⛰️ Governing with the more-than-human world
What does this mean, why should we care, and how could we do this in practice?
It’s 5.30 a.m. and I can hear rustling outside our tent. Our guide is gently getting up our small group. It’s cosy in the sleeping bag, but the excitement of another day’s adventures means I’m alert and getting dressed quickly. I unzip the side of my tent. The grass is covered with pearls of water. I can smell it. A mist hangs low amidst the soft morning light. Stepping outside, I now see that we’re just above a sea of clouds, where yesterday we could see into the valley below.
Turning around, I examine the peak we will start with this morning while the air is fresh. An 800m climb up to just above 3,000m of altitude. It’s not a path that’s marked on the maps. Our guide is from the region and knows the hills like the back of his hand. There is a certain thrill to discovering the wilder places outside the well-marked paths.
After having some breakfast, coffee, and packing up our camp, I go down to the river to wash my face and fill up my water bottle. Ready, we set out on our climb. There is not another human in sight in all directions. Only our group of six and the birds chirping.
Over an hour later, we reach a ridge that opens up a view to the other side. We are technically in France, and a few steps away is Spain. The wind is fiercer without the protection of the mountain side, but it makes me feel alive. Only 200m left to the top.
The promise of 360 views is one of the motivations of many mountain lovers. There is another kind of wonder that emerges when a real effort has been demanded to get that view as well. I can now see the vastness of the sea of clouds. The wind is even harsher here.
“Look!” Our guide points us to a first vulture that flies past. There’s a second, and a third, and fourth. There were around fifty vultures that flew together that morning. An amazing sight that stopped us all in our tracks, mesmerised. It has remained the only time in my life that I’ve witnessed a wake of vultures like that. There was no way my phone camera could capture this moment; they were all around us in all directions. I put it away and watched them, the memory strengthened in my mind.
I’ve been working on questions of governance and democracy for well over a decade. It’s only been in the past four years that I would say my own relationship with the natural world has shifted—when, in a moment of personal crisis, I sought solace in the hills and forests. It was around this time that I met my now dear friend and DemNext Board Chair Robbie Stamp, who offered me The Spell of the Sensuous by David Abram, setting me down an intellectual journey. This paper and wider project is part of that path.
For a long time I saw my personal interests and experiences in the mountains as separate from my intellectual work on democracy. It’s only recently I’ve started to see the threads and connections between the two. I had an ‘aha’ moment when someone asked me “Why do you talk about your love of nature so much?” in a professional setting last year, where I realised that I was even doing that.
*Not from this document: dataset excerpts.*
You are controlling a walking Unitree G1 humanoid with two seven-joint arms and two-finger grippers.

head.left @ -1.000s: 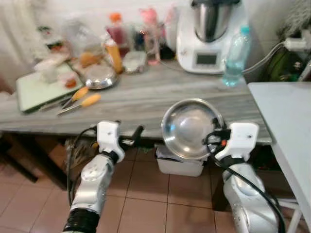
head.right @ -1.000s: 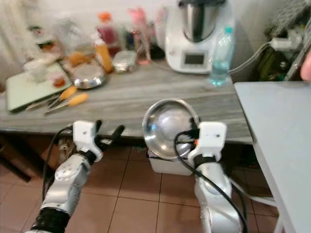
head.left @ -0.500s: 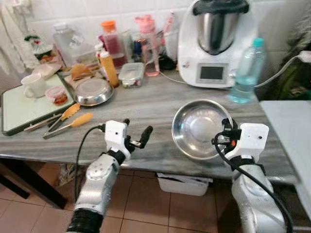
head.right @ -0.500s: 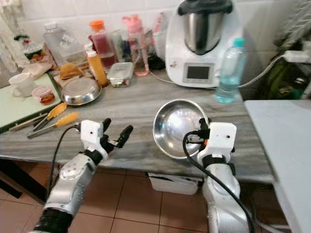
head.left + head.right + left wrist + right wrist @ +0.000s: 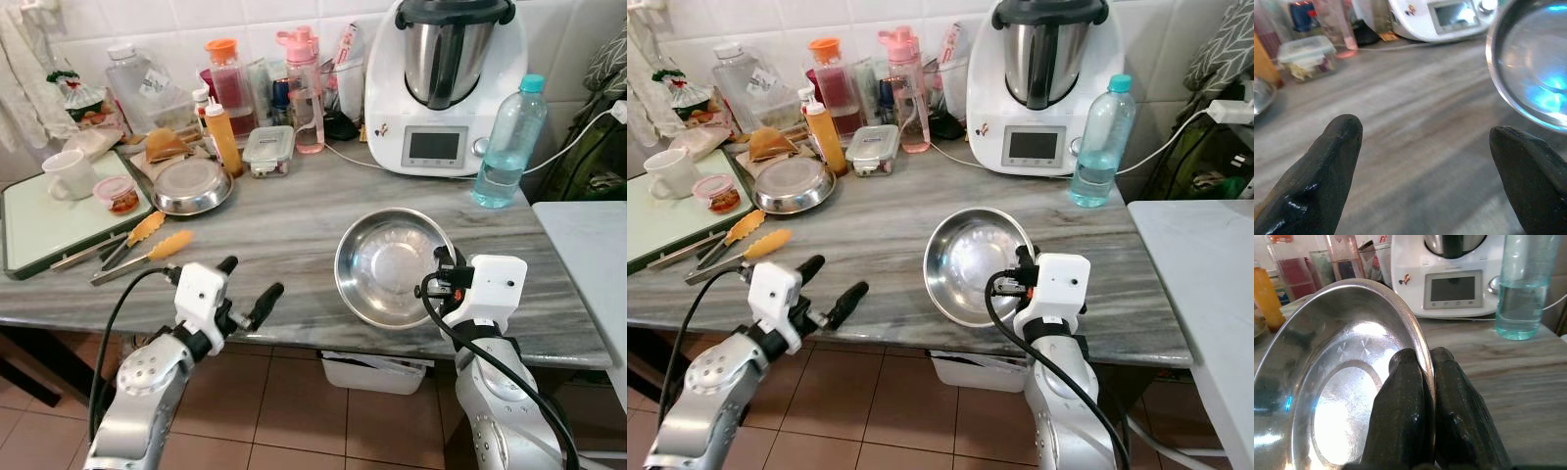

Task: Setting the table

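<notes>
Steel bowl [image 5: 390, 269] is pinched by its near rim in the right gripper [image 5: 1419, 382], fingers clamped either side of the edge, held tilted just above the front of the grey counter [image 5: 294, 211]. To its left the left gripper [image 5: 247, 291] hovers with fingers spread wide, holding nothing. Further back sit tongs [image 5: 147, 245], a steel plate [image 5: 189, 184], bottles, a water bottle [image 5: 506, 142] and a food processor [image 5: 446, 83]. I'd say it's mid-carry; next it must turn toward the white table [image 5: 588, 245] at right and set the bowl down flat.
</notes>
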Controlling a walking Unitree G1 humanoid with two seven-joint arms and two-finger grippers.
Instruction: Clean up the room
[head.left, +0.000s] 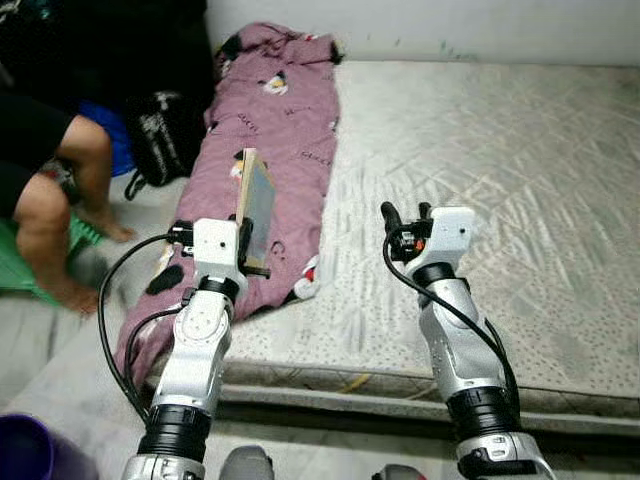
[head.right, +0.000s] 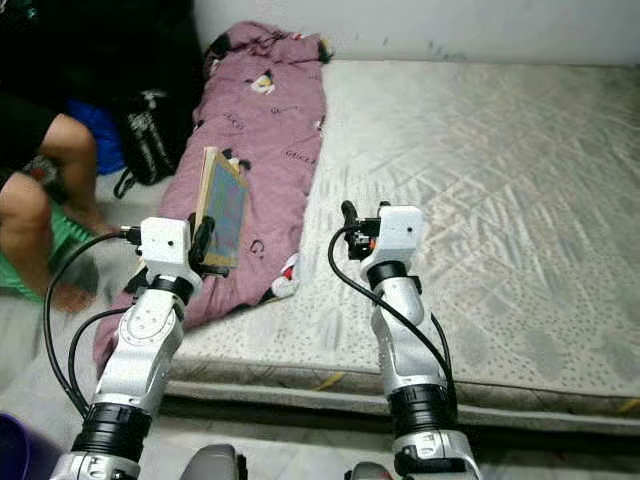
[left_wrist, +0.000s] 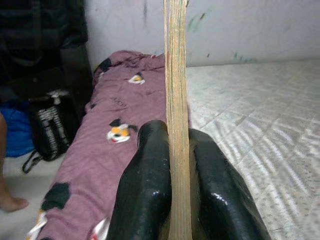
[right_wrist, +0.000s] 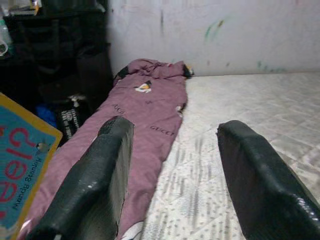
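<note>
1. Left gripper (head.left: 250, 232) pinches a thin book (head.left: 255, 200) on its lower edge, upright, held above the purple blanket (head.left: 275, 130); right gripper (head.right: 362, 222) spread, nothing in it, at 3 o'clock from the book.
2. Mattress (head.left: 480, 180) on the floor, bare at 3 o'clock; blanket laid along its 9 o'clock edge.
3. Person's legs (head.left: 60, 200) at 9 o'clock on the floor.
4. Black bag (head.left: 160, 130) at 10 o'clock, contents hidden; likely not the book's home.
5. Book clamped edge-on, probably for carrying off to tidy.
</note>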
It prompted me to write a first essay on “more-than-human democracy” that flowed out of me.
As I started writing, the connections suddenly seemed obvious. Our relationship with the living world comes forth in questions about belonging, connection, borders, citizenship, time, place, and community. These are all the foundations behind ‘democracy’, upon which our institutions, practices, and rituals get formed. Without a solid foundation, we cannot have a solid democracy.
At a time when there is widespread consensus about ‘democracy in crisis’ all over the globe, going back to the fundamentals about agency, trust, connection, belonging, curiosity, and other relational elements is essential. Expanding that beyond the human-centric lens to recognise we are in relationship not just with each other but with the living world - that we are not separate to it, but a part of it - is equally essential.
Going back to the mountaintop for a moment, when you are straddling what are two different countries, surrounded by nothing but wind, seas of clouds, vulture wakes, and mountain peaks in all directions, you suddenly feel like a very tiny part of this immense planet. It makes me think about borders in new ways. It’s in those moments I feel most grounded and part of something bigger than myself.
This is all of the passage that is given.